On May 13, 1939, the HAPAG liner ST. LOUIS left the port of Hamburg with the destination Havana (Cuba). On board was 17-year-old Fritz Buff (1921-2017). He had embarked on the voyage without any relatives and summarized his experiences in an eleven-page travel report. The document is divided into three parts, which describe his journey from Hamburg to Havana, being in limbo in the Cuban port and cruising the Atlantic until finally docking in Antwerp, Belgium. Buff recorded the events immediately on the spot. In doing so, he reflected his own emotional world as well as the mood on board and the political negotiations to obtain a landing permit for the ship. A later copy differs from the original only in spelling and some word changes. The third section of the report presented here documents the events after the ship was forced to leave the Cuban port, the passengers’ holding out at sea and their temporary rescue in Antwerp.

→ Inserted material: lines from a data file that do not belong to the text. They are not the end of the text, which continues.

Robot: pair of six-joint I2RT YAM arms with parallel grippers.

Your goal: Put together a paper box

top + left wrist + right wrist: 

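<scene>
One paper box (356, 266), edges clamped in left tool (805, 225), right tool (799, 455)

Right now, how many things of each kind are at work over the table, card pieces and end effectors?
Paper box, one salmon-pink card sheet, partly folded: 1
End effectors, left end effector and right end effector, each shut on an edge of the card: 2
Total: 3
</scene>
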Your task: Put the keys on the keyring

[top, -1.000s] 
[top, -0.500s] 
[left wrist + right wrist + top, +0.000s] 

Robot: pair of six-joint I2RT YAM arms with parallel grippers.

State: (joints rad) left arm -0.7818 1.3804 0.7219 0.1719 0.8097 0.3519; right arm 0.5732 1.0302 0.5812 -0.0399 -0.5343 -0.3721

Together with Fritz Buff, another 936 people, most of them Jews from Germany, were on the ST. LOUIS. When the ship reached the island state in the Caribbean on May 27, the Cuban government denied them entry. After fruitless negotiations, it had to leave port on June 2. The ST. LOUIS cruised the Atlantic for days. Captain Gustav Schröder delayed the return trip to Europe, and Jewish aid organizations tried to find a solution until Great Britain, the Netherlands, Belgium and France agreed to take in the passengers.
Fritz Buff’s Account of His Journey on the St. Louis (1939) (translated by Insa Kummer), edited in: Key Documents of German-Jewish History, <https://dx.doi.org/10.23691/jgo:source-214.en.v1> [December 04, 2024].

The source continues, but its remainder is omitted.